> [HOW TO COMPLETE THIS TASK] Beginning at the line containing "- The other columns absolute" in the material below and ending at the line containing "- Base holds", return each line exactly and add nothing.

> [DATA SHOWN]
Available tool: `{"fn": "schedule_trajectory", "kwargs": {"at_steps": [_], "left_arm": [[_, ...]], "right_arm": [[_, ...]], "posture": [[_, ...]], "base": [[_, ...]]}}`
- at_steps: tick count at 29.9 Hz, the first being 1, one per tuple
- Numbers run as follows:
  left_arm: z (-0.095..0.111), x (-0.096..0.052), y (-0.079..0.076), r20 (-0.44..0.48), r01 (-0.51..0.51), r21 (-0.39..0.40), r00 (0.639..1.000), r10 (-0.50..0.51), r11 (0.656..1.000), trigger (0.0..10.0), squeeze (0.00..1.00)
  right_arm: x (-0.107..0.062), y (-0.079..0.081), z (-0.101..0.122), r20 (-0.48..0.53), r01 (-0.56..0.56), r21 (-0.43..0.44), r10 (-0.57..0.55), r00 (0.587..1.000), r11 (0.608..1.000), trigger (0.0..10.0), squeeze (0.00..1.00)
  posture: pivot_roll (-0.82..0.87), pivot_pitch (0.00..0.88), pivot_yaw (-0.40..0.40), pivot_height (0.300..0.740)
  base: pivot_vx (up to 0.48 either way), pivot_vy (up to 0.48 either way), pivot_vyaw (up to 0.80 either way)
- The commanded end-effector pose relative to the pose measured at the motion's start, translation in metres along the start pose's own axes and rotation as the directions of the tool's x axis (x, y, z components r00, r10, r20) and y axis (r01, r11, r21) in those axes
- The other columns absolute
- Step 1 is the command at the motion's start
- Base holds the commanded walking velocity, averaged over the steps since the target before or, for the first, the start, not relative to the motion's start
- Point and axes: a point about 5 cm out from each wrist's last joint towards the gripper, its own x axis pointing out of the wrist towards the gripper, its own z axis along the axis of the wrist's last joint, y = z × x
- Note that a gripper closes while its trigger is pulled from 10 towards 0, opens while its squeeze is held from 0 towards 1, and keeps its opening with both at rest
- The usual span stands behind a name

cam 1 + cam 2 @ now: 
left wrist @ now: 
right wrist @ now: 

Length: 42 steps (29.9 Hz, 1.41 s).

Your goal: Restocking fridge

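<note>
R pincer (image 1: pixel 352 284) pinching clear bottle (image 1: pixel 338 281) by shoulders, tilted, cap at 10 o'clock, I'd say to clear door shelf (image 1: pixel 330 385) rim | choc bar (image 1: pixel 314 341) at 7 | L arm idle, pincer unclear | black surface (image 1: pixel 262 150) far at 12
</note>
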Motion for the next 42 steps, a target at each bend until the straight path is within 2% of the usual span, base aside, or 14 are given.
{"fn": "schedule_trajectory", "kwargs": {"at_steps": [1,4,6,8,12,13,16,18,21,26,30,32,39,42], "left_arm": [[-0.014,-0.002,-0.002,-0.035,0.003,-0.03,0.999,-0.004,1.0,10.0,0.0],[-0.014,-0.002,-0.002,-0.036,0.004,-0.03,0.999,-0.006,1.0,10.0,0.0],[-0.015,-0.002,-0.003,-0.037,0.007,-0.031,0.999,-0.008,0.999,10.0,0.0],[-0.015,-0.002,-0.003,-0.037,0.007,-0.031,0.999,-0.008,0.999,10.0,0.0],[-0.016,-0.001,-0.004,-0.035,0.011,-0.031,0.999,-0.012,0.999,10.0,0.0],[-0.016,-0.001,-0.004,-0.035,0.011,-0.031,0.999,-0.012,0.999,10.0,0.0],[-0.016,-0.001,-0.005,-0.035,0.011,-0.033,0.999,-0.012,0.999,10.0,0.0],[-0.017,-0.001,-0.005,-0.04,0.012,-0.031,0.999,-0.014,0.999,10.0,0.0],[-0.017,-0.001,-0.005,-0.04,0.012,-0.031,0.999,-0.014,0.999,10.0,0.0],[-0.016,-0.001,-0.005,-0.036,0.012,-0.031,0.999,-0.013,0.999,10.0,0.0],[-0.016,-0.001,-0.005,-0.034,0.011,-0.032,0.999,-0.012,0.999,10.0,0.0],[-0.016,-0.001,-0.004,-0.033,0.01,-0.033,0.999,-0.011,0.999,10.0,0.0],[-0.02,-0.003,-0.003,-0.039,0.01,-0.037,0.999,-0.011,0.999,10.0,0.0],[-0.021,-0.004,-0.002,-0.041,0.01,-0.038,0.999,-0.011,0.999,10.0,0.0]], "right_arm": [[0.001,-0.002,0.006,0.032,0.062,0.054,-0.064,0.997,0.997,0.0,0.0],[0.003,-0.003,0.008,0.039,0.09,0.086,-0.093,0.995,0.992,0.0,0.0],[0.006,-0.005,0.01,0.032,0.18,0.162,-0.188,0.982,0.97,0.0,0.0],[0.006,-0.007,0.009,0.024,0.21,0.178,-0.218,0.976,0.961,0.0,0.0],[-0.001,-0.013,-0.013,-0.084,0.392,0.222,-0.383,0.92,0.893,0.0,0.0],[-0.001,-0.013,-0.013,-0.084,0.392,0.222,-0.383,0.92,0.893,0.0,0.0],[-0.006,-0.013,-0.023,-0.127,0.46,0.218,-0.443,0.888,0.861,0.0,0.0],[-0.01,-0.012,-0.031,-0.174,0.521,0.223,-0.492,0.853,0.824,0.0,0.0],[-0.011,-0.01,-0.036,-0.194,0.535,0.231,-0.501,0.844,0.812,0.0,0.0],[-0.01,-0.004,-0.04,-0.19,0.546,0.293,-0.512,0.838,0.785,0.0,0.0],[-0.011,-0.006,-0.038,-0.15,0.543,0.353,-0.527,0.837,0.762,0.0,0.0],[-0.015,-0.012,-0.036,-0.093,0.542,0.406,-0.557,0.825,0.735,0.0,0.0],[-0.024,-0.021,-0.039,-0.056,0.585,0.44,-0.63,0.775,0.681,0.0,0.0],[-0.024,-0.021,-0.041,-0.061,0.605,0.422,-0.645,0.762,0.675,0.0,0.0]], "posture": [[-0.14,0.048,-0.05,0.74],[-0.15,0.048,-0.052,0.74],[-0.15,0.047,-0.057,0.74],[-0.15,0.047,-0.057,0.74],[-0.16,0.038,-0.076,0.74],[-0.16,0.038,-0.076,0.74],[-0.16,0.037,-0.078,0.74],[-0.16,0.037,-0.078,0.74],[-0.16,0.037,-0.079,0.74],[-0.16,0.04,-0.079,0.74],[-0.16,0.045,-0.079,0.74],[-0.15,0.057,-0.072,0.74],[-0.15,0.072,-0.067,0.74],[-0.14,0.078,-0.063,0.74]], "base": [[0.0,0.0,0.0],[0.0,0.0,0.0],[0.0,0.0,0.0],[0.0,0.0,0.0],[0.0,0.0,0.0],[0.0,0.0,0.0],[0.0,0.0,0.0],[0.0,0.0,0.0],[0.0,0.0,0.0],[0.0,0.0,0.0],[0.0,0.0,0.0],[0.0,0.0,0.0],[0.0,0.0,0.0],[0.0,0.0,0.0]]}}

> [WORKED SOLUTION]
- The other columns absolute
- Step 1 is the command at the motion's start
- Base holds the commanded walking velocity, averaged over the steps since the target before or, for the first, the start, not relative to the motion's start

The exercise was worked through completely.